How to complete this task:
Set down the whole listing that follows, precisely as written.

Dataset excerpt:
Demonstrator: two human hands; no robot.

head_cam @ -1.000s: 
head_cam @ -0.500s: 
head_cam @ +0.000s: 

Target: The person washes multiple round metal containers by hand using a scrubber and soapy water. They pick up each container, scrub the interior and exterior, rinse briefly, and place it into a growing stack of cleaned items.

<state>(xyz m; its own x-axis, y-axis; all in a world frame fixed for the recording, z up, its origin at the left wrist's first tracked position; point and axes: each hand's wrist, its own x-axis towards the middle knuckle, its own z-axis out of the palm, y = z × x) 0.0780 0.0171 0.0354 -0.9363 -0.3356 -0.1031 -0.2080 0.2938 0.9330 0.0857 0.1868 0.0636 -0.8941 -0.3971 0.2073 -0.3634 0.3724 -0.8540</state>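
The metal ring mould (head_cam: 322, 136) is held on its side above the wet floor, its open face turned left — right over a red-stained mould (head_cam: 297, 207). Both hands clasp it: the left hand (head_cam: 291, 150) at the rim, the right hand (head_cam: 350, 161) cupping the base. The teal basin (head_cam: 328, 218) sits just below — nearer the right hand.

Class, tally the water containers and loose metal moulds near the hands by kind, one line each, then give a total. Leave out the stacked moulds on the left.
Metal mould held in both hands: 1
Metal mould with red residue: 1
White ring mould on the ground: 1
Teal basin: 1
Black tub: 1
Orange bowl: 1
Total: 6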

Written answer:
Demonstrator: two human hands; no robot.

head_cam @ -1.000s: 
head_cam @ -0.500s: 
head_cam @ +0.000s: 

Target: The person washes multiple round metal containers by hand using a scrubber and soapy water. They pick up each container, scrub the interior and exterior, rinse briefly, and place it into a growing stack of cleaned items.

<state>(xyz m; its own x-axis, y-axis; all in a world frame fixed for the recording, z up, its origin at the left wrist's first tracked position; point and axes: each hand's wrist, its own x-axis towards the middle knuckle, its own z-axis out of the palm, y = z × x) 0.0780 0.0171 0.0354 -0.9363 -0.3356 -0.1031 -0.2080 0.2938 0.9330 0.0857 0.1868 0.0636 -0.8941 -0.3971 0.2073 -0.3634 0.3724 -0.8540</state>
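The metal ring mould (head_cam: 322, 136) is held on its side above the wet floor, its open face turned left — right over a red-stained mould (head_cam: 297, 207). Both hands clasp it: the left hand (head_cam: 291, 150) at the rim, the right hand (head_cam: 350, 161) cupping the base. The teal basin (head_cam: 328, 218) sits just below — nearer the right hand.

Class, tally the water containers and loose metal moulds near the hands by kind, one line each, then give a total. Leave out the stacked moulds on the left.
Metal mould held in both hands: 1
Metal mould with red residue: 1
White ring mould on the ground: 1
Teal basin: 1
Black tub: 1
Orange bowl: 1
Total: 6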

This output is complete, so the exercise is closed.